Use -o to specify custom output file. Otherwise default to output_[CITY].csv format.

java -jar tweetlocml.jar -a place -o output_place.csv -d 5
java -jar tweetlocml.jar -a place -o directory/output_place.csv -d 5

Start index at 123 and run 10 more lines

java -jar tweetlocml.jar -a stem -o output_stem.csv -i 123 -d 10

Generate Weka arff from the selected attributes after analysis

Configure attributes file location in config.properties. The default is: attributes=attributes.txt

Generate for training set:

java -jar tweetlocml.jar --arff train

Generate for development set:

java -jar tweetlocml.jar --arff dev

Generate for test set:

java -jar tweetlocml.jar --arff test

It will generate frequency numeric attributes and the respective vectors for each tweet raw data.

Binding the parted classifier output files

Running the place classifier will take long time due to each term approximate matching to location dictionary.

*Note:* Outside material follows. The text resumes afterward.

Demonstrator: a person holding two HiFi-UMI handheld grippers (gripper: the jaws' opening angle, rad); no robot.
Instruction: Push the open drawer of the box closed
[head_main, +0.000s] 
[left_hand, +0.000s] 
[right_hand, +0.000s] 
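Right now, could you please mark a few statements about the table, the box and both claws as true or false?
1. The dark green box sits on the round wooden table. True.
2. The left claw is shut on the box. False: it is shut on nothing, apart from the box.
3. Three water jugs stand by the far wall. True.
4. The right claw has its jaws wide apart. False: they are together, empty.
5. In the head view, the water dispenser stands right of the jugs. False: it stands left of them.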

The approach is to make partition for tweets dataset. The default is 5% each. This can change at config.properties. Each parted files can run concurrently on multiple servers. At the end, these parted files need to bind back to create the final master file. In this case, unique user count information is lost due to partition. To bind the parted files, run with --mastering option with point to the first partition directory. Program will auto discover the rest of partitions and bind to final master file for each city.

java -jar tweetlocml.jar --mastering ./place/parted/train00

Running As a Job

It is good idea to run with screen on Linux.

screen
java -jar tweetlocml.jar -a pos &
[ctrl + a, d]
tail -f app.log
[ctrl + c]

Notes

This assignment work is done for COMP90049 Project 2 assessment 2016 SM2, The University of Melbourne. You can read the report on background context, though it discusses more on the data that I have worked with. You may also want to read the related tweetloc assignment. The implementation still has room for improvement. You may cite this work as follows.

Zenodo:

DOI

LaTeX/BibTeX:

@misc{sanl1,
    author    = {Lin, San Kho},
    title     = {tweetlocml - Geolocation of Tweets with Machine Learning},
    year      = {2016},
    url       = {https://github.com/victorskl/tweetlocml},
    urldate   = {yyyy-mm-dd}
}

Further Improvement Pointers:

  1. tweetlocml can better streamline with Weka library i.e. bypass Weka GUI and call/use it through programming API.
  2. tweetlocml can also streamline with twitter4j for acquiring tweets.

This could achieve high performance distributed application that run on BigData middleware and frameworks.